SUPPLIED INFORMATION:
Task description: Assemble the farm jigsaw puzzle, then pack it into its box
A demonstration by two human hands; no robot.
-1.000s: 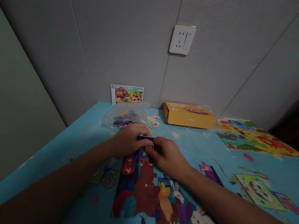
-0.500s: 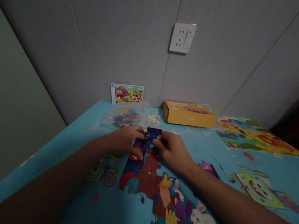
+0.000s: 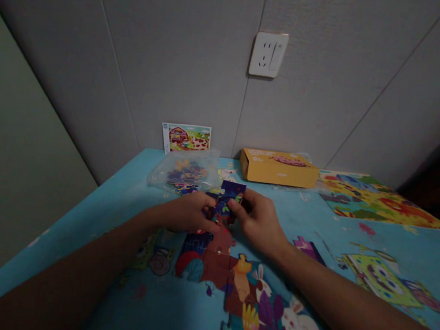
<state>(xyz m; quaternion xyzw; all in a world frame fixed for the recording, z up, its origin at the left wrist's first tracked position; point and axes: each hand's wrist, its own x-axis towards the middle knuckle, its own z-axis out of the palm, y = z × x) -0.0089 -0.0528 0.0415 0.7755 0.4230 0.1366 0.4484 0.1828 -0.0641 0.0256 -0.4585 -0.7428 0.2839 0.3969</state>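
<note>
A dark blue puzzle piece with green leaf shapes is pinched by my right hand, thumb on its face and fingers behind. It is tilted up a little above the top of the bear part of a joined puzzle. My left hand is closed, with thumb and fingertips around a dark purple puzzle piece at the left of the blue one. That piece is mostly covered by the fingers. Nearer to me, the joined puzzle continues with a fox and white rabbits.
Behind my left hand lies a clear bag of loose pieces, with a farm picture card against the wall. A yellow box lies at the back. Another colourful puzzle is at right; a purple piece lies beyond my right forearm.
My right hand has lifted and tilted the blue piece, shifting it slightly right. My left hand has moved a little right, its thumb now over the bear's top.
</note>
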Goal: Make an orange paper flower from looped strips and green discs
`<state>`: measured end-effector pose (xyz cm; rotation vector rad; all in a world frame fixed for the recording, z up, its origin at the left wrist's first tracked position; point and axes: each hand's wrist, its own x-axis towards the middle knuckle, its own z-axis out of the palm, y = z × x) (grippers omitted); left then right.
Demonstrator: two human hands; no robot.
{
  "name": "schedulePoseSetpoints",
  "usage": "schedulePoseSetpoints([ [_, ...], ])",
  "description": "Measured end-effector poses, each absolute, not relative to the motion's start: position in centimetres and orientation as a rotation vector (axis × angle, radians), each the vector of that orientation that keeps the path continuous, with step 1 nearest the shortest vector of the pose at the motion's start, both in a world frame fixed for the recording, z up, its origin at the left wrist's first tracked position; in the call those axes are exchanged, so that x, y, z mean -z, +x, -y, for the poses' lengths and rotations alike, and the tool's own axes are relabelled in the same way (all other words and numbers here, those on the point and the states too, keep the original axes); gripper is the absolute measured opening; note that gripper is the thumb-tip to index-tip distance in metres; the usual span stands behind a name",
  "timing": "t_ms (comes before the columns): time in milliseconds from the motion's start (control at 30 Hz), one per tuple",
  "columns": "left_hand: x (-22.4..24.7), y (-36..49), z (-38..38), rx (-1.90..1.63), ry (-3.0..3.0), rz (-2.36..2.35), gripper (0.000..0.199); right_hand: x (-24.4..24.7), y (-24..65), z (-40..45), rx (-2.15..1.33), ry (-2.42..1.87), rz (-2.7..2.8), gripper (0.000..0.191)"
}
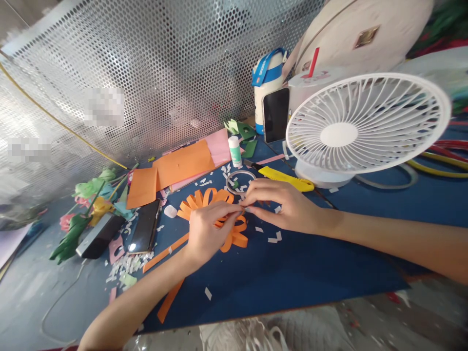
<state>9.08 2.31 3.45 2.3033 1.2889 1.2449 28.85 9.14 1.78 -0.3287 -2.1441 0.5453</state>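
My left hand (pixel 210 226) and my right hand (pixel 280 204) meet at the fingertips, both closed in a pinch. What sits between the fingertips is too small to make out. Beneath and behind them lies an orange looped-paper flower (pixel 239 240), partly covered by my left hand. Orange paper strips (pixel 170 303) lie on the table by my left forearm. Just beyond my right hand are a yellow utility knife (pixel 287 179) and a roll of tape (pixel 228 183). A glue stick (pixel 235 152) stands farther back.
A white fan (pixel 339 135) stands at the right, with a phone (pixel 276 115) and a bottle (pixel 259 105) behind it. Orange paper sheets (pixel 185 163), another phone (pixel 144 228), paper flowers (pixel 100 212) and scattered scraps (pixel 124 263) lie left. A perforated metal panel (pixel 164 63) borders the back.
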Motion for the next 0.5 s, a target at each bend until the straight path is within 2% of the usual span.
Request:
schedulePoseSetpoints([
  [500, -3.59, 9.17, -1.98, -1.252, 2.527, -1.249, 0.013, -1.95, 28.67, -8.48, -0.541, -0.362, 2.092, 0.012],
])
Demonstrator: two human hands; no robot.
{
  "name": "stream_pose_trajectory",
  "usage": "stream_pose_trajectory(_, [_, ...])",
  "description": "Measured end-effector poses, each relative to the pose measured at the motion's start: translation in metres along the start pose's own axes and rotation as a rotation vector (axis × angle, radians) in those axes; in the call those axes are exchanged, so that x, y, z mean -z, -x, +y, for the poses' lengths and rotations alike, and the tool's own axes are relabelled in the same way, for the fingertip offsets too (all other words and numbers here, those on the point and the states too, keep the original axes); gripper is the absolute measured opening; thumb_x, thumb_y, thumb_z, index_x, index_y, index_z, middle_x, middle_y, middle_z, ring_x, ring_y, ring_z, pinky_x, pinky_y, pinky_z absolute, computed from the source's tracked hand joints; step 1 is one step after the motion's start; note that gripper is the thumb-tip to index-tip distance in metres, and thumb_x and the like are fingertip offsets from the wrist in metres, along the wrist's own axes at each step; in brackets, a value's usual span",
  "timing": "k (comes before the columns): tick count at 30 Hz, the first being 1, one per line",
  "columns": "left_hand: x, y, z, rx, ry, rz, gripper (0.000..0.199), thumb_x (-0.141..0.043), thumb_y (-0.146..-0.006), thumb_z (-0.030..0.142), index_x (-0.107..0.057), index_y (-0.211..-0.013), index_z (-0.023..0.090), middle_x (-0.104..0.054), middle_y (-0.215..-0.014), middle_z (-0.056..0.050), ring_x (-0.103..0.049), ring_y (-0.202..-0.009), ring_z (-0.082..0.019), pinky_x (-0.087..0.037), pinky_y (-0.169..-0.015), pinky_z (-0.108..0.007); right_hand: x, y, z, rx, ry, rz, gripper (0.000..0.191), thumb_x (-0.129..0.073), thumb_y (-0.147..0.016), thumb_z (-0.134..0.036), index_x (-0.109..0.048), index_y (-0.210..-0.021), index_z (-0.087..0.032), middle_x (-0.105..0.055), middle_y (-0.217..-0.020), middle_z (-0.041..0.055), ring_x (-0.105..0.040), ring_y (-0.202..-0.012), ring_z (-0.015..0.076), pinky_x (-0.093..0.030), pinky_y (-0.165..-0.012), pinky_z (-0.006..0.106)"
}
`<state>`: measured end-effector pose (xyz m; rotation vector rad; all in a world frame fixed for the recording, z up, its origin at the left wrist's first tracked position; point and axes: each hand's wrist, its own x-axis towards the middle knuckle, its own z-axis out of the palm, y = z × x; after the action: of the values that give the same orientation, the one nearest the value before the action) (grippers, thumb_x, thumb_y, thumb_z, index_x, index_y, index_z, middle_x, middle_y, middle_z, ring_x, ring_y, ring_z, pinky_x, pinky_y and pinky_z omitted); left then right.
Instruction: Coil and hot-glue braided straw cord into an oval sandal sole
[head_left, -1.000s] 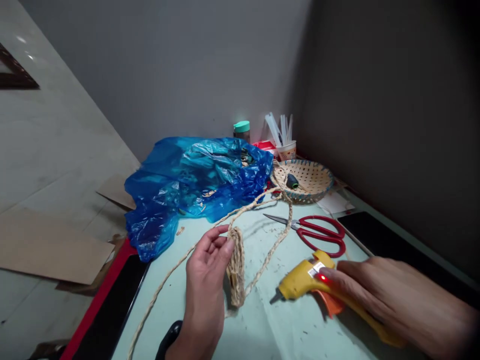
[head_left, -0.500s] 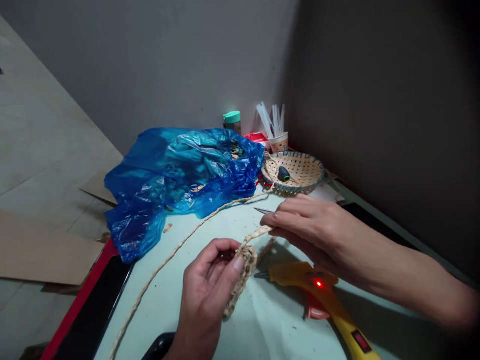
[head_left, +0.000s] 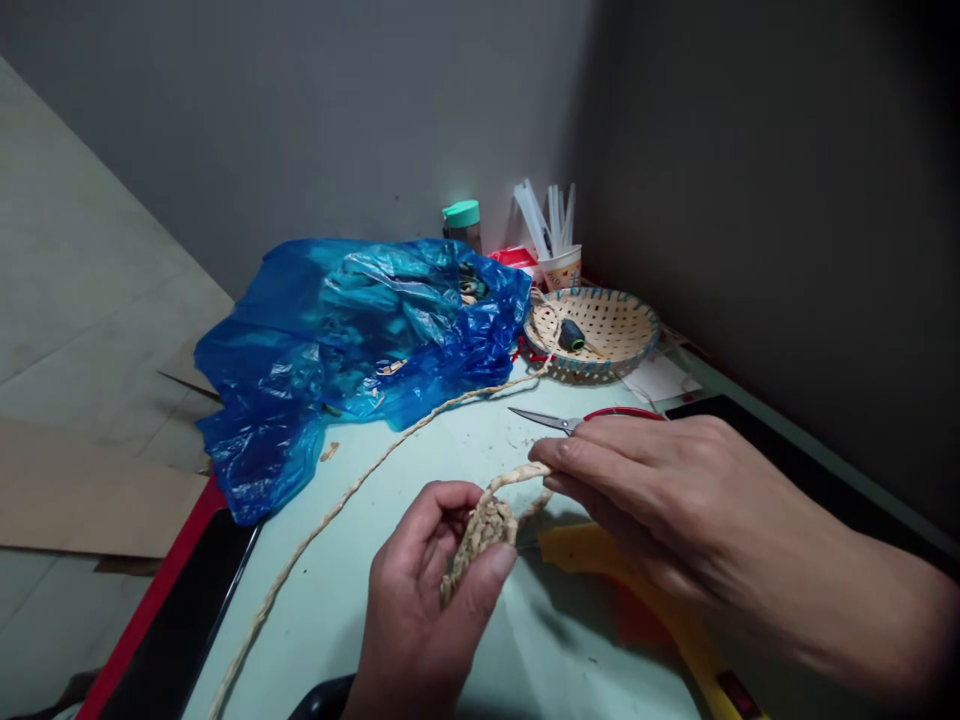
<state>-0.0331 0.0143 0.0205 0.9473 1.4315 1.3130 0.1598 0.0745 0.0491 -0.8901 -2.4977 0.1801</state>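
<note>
Head view: left grip (head_left: 424, 595) clasps coiled cord (head_left: 490, 527), right grip (head_left: 660, 490) pinches its strand (head_left: 516, 475).

Your table (head_left: 390, 560) has a pale green top with black and red along its left side. Left of the woven basket (head_left: 630, 335), you have a crumpled blue plastic bag (head_left: 360, 320) spread out, its right end beside the basket's rim. Just behind the basket stands a paper cup (head_left: 561, 270), with a red packet (head_left: 516, 259) behind it to the left. A piece of white paper (head_left: 658, 383) lies at the basket's near right. Closer to you than the basket are red-handled scissors (head_left: 571, 424), then a yellow glue gun (head_left: 581, 546), partly hidden. A twisted rope (head_left: 349, 492) runs from the basket's left rim toward you.
</note>
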Motion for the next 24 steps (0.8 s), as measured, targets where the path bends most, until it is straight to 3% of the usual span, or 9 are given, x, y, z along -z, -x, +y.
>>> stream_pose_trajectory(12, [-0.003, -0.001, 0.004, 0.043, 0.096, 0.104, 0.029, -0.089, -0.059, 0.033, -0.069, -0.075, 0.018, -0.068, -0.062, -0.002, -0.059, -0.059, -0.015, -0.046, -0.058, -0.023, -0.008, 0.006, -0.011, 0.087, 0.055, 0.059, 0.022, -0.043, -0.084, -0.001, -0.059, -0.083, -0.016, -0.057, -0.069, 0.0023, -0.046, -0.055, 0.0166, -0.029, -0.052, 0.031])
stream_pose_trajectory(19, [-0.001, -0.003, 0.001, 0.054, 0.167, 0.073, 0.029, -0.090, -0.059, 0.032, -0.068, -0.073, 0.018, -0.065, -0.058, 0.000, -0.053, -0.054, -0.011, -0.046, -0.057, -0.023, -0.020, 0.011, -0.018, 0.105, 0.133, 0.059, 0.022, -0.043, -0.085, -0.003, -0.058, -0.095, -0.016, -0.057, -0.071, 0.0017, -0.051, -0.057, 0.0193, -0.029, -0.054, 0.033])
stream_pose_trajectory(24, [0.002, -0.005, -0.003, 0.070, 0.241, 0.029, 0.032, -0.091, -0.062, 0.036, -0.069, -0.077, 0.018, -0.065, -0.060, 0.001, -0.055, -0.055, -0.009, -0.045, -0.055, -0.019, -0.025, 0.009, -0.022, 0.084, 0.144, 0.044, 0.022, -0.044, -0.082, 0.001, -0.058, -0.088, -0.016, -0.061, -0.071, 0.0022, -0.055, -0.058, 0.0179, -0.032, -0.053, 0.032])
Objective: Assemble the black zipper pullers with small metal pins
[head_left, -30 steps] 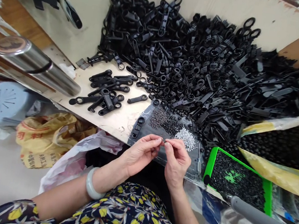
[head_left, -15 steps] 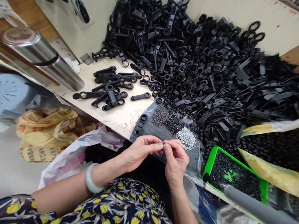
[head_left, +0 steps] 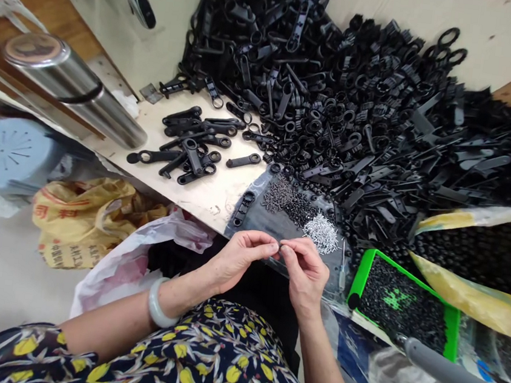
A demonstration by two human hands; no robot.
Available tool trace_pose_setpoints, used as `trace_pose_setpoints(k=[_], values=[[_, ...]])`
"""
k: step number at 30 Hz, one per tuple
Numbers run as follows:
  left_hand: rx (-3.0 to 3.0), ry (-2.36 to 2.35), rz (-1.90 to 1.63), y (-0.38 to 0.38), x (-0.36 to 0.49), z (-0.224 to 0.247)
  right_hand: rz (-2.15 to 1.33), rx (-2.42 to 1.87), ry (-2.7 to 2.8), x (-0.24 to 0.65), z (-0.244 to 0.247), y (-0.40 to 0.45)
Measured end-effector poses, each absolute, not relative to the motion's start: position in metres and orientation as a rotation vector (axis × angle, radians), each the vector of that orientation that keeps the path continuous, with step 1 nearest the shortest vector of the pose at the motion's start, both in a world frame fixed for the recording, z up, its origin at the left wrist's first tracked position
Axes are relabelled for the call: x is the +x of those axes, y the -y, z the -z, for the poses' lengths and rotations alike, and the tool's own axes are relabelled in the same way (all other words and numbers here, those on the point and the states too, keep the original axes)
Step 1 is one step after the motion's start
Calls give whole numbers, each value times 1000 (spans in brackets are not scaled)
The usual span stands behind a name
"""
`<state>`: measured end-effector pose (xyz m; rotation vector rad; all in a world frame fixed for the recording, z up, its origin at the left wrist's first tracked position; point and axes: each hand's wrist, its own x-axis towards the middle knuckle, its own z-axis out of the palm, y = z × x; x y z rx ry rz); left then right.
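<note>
My left hand (head_left: 241,260) and my right hand (head_left: 305,273) meet fingertip to fingertip above the table's front edge. Thumb and forefinger of each are pinched together, and whatever lies between them is too small to name. Just beyond, on a dark mat (head_left: 270,226), lie small heaps of brownish bits (head_left: 278,194), black bits (head_left: 300,210) and silver pins (head_left: 322,233). A black plastic housing (head_left: 244,208) rests at the mat's left side. To the right of the pins lies a thin tool with a clear handle (head_left: 342,277).
A big pile of black plastic parts (head_left: 311,94) covers the back. Handle-shaped pieces (head_left: 193,151) lie at left, near a steel flask (head_left: 78,90). A green tray of black bits (head_left: 403,304) stands at right, beside a grey bar (head_left: 456,371). Bags (head_left: 92,223) sit below left.
The view has shifted slightly. Both hands keep their pinch at nearly the same spot, with the right hand tilted a little further right.
</note>
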<state>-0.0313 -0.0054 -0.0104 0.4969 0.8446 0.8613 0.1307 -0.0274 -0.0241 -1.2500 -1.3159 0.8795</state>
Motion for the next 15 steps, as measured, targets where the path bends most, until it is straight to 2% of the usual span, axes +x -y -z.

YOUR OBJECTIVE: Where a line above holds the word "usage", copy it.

ANSWER SECTION:
  "usage": "schedulePoseSetpoints([ [_, ...], ])",
  "usage": "stream_pose_trajectory(_, [_, ...])",

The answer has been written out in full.